Data segment:
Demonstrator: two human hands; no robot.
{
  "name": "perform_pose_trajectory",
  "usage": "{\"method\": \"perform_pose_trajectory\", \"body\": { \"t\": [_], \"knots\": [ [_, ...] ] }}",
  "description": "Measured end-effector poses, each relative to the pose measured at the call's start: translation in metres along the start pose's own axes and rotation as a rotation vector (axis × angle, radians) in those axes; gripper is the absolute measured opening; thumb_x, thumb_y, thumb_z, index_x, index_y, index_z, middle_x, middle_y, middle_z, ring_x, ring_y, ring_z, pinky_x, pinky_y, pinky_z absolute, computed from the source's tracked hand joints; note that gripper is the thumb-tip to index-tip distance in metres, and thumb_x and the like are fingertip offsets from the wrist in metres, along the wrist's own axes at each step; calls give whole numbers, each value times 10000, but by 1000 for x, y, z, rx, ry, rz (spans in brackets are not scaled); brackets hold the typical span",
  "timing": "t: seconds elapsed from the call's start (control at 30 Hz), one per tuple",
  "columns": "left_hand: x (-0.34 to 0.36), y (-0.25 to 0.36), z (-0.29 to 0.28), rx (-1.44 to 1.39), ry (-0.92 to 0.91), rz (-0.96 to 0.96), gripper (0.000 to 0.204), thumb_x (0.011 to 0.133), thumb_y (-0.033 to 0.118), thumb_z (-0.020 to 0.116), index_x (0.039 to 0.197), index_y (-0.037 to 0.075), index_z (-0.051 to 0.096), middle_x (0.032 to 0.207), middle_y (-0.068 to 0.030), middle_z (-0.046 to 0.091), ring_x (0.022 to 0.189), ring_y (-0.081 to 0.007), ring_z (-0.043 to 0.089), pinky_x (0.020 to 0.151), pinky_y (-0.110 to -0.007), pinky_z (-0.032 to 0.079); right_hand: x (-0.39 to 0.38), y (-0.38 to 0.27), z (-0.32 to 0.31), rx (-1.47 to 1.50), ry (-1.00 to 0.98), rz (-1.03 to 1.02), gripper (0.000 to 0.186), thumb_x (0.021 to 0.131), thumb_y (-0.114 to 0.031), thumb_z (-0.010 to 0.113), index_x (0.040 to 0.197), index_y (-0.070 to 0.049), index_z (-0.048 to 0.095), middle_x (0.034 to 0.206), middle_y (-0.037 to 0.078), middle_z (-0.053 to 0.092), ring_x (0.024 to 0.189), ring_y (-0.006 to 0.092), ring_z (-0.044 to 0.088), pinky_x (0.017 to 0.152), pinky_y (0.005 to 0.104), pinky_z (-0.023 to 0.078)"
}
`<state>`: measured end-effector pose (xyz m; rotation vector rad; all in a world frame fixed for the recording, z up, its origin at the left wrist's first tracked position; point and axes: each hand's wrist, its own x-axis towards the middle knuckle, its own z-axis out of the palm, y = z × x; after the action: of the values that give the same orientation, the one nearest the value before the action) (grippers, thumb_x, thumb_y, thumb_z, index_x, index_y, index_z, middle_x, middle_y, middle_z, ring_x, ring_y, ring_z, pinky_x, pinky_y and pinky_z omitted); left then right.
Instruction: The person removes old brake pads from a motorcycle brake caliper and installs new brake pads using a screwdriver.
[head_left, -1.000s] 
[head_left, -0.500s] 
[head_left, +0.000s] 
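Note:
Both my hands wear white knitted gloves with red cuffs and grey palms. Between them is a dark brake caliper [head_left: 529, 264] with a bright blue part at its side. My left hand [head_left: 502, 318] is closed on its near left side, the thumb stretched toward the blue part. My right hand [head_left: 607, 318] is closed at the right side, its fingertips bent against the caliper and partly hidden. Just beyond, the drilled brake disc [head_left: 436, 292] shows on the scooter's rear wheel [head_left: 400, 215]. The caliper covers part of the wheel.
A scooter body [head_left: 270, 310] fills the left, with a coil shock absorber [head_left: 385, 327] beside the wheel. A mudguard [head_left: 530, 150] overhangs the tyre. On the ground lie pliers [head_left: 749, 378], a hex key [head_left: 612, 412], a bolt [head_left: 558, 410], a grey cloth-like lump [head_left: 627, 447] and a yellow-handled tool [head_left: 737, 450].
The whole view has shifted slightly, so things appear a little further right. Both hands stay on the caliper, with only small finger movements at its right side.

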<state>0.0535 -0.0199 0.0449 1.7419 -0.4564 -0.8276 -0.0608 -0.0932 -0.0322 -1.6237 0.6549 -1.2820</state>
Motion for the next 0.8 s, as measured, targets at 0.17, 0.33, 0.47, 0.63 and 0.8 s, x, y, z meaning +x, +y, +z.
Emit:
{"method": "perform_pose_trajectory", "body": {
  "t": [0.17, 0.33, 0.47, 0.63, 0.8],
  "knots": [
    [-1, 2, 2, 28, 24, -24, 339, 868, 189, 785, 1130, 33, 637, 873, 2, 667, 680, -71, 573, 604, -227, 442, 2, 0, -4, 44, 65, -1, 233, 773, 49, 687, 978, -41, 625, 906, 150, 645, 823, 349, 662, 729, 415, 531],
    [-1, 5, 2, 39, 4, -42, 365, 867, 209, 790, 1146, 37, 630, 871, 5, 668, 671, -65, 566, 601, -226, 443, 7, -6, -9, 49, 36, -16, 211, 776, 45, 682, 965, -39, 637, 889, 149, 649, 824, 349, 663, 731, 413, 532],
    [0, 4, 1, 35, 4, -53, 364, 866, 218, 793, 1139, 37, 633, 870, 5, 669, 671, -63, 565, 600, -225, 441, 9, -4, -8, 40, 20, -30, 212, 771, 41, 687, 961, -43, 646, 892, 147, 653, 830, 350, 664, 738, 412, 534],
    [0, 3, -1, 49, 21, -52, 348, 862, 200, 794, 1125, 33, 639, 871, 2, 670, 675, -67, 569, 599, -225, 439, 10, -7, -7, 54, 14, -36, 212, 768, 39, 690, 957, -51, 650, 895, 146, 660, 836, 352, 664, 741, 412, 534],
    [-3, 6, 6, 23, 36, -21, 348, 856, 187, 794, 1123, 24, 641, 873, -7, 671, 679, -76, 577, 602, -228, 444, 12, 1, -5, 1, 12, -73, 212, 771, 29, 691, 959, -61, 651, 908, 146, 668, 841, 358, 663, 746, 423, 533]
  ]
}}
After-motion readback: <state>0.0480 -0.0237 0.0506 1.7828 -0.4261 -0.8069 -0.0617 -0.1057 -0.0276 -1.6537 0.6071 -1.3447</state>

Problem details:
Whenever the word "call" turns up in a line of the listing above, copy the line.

Response to this task:
  "description": "Measured end-effector poses, each relative to the pose measured at the call's start: translation in metres along the start pose's own axes and rotation as a rotation vector (axis × angle, radians) in those axes; gripper is the absolute measured opening; thumb_x, thumb_y, thumb_z, index_x, index_y, index_z, middle_x, middle_y, middle_z, ring_x, ring_y, ring_z, pinky_x, pinky_y, pinky_z absolute, computed from the source's tracked hand joints; note that gripper is the thumb-tip to index-tip distance in metres, and thumb_x and the like are fingertip offsets from the wrist in metres, along the wrist's own axes at each step; calls give whole numbers, each value times 10000, but by 1000 for x, y, z, rx, ry, rz (spans in brackets are not scaled); brackets hold the typical span",
  "timing": "t: seconds elapsed from the call's start (control at 30 Hz), one per tuple",

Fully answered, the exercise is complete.